ヨーロッパ共同体はまず第一に、新たな政治的な構想として、紛争を回避するために生まれたものであり、次に文化的な構想である。それからさらに、由々しき問題に関する法律を共有し、組織犯罪、移民、安全保障などに対処するに欠かせない構想である。経済的統合は、最後に来る。

 

EU懐疑派の批判は、ヨーロッパがただの経済的統合であり、恵まれた階級と裕福な国の特権を守るばかりであることに向けられている。これは部分的には単純化された議論なのだが、一方で、ヨーロッパ共同体当局は明らかに、EU懐疑主義のもっとも強力でポピュリスト的な主張が根拠を失うような措置をほとんど打ち出せていない。

 

ブリクジットに関する投票の結果には、ヨーロッパが移民流入の対処に失敗したことが大きな影響を与えた。失敗したのは国境が「ザル状態」であったからでもなければ、移民が「生きる場所を選択できる解放奴隷」であったからでもない。ヨーロッパの理念そのものが基礎を置く基軸原理、すなわち文化的統合と歓待の精神を裏切ったことが失敗だったのだ。

 

ヨーロッパは失敗し、英国は感情と毒を含んだ心に屈し、現実的な利害を考慮できなかった。

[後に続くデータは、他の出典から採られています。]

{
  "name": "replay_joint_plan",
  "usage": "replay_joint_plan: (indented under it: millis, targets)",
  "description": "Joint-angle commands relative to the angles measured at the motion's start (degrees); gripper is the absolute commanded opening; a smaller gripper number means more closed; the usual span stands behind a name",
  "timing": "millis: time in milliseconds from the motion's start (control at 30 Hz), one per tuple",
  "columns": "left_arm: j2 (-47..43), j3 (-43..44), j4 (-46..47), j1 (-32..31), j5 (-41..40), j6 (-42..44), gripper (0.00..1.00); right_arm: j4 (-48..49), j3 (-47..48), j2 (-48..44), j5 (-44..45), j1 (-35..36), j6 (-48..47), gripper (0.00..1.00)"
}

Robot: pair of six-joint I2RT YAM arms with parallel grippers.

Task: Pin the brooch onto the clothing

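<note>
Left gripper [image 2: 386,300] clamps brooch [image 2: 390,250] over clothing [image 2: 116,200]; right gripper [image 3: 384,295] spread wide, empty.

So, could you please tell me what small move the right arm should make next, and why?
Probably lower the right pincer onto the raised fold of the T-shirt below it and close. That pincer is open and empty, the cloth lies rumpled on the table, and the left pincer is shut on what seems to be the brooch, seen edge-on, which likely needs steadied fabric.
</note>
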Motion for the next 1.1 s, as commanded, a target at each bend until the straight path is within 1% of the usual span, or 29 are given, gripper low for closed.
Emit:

ヨーロッパ当局には矜持をもった対応が望まれるのだが、そのヨーロッパを成り立たせているのもまた同じ人間、それも、それぞれの苦しみと、ごくごく私的な関心を抱えている人間なのだ。したがって、ヨーロッパの価値を高める矜持などはない。たとえそれが、ただひとつの平和の保証であってもだ。あるのは恐れ。英国のように、ほかの国もまた船を投げ出してしまうかもしれないという恐れなのだ。たしかにそれは不完全な船だが、いままで守ってもらった船だ。改善すべきところはあるが、この船のおかげで、わたしたちは今までよりも意識の高い市民となれたのだ。

 

わたしは1941年のヴェントテーネ宣言を信じ続ける。良き意思がありさえすれば、なおも実現できるはずのヨーロッパの理念を信じ続けるつもりである。